Philippe P Pagni

Title : Impact of liraglutide treatment on gene expression in peripheral T-Cell populations from adults with recently diagnosed Type 1 diabetes

Abstract:

Type 1 diabetes is an autoimmune disease characterized by attack from immune cells infiltrating the pancreas and loss of functional beta-cell mass, requiring exogenous insulin treatment. Novo Nordisk has conducted a randomized, double-blind, placebo-controlled, phase 2 trial assessing whether the combination of GLP-1R agonist liraglutide and anti-IL-21 antibody could preserve beta-cell function. A collaboration with Immunai was established, leveraging a single cell multiomic approach to assay mRNA, protein, and TCR sequences with the 10x genomics platform, using select PBMC samples from the placebo (n=13) and liraglutide (n=11) arms of this trial, at baseline, (WK0) and end of treatment (WK54).

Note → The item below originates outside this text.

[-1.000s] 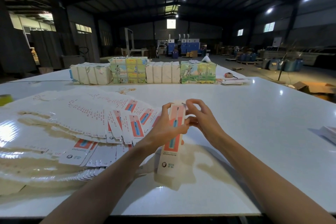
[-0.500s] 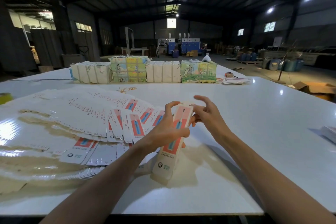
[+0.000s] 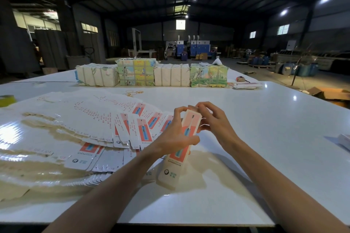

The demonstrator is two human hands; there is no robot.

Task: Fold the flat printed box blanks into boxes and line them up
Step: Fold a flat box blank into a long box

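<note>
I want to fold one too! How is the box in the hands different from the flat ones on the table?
The box is opened up into a long tube with sides; the flat blanks are thin sheets. The box is held tilted up by the left hand and right hand; the flat blanks lie fanned out, overlapping, on the table. Both carry the same red-and-blue print.

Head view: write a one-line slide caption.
Left hand grips a tall printed box while right hand works its top end, beside fanned flat blanks on a white table.
</note>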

A combination of public and proprietary computational techniques was used to process sequence data, integrate samples, annotate cell types, and compare cell type abundances and differential gene and pathway expression between WK0 and WK54 samples in the liraglutide and placebo arms. Downstream analysis focused on genes and pathways that changed from WK0 to WK54 in the liraglutide arm but did not show statistically significant changes from WK0 to WK54 in the placebo arm.

Compared to WK0, liraglutide-treated patients at WK54 have indicated decreased proliferation, cytotoxicity, and other markers of effector functions in NK and CD8+ T cells while indicating increased proliferation and suppressive function in Tregs. Of note, public human data repository analyses further substantiated a novel role for GLP-1R in Treg function, supporting the notion that GLP-1R might play a role in Tregs involved in autoimmunity and thereby guiding future clinical trials assessing GLP-1R agonists in type 1 diabetes.

Audience take-away: 

• Better understand how liraglutide and anti-IL-21 perturb the immune response of individuals diagnosed with type 1 diabetes.
• Address the impact that liraglutide may have on cell subset abundance and differential gene and pathway expression, relative to pre-treatment baseline and placebo arms.
• The audience will learn that we are only beginning to understand and uncover the anti-inflammatory properties of GLP-1R agonist liraglutide, some of which may be accounted for by direct or indirect stimulation of peripheral immune cells in humans.

Biography:

Phil Pagni holds a PhD in Immunology from Aix-Marseille University obtained at the Center of Immunology of Marseille-Luminy. He pursued his postdoctoral training at the La Jolla Institute for Immunology (LJI) in Prof. Matthias von Herrath’s lab, evaluating immune-mediated combination therapies to prevent or reverse the course of type 1 diabetes in mouse models.

At Novo Nordisk since 2013, Phil is a scientist experienced in immunology and autoimmunity including type 1 diabetes. As Head of the Immunobiology department in Lexington, Phil’s mission is to provide safe, immune-mediated targets across various cardiometabolic and rare diseases within Novo Nordisk’s pipeline.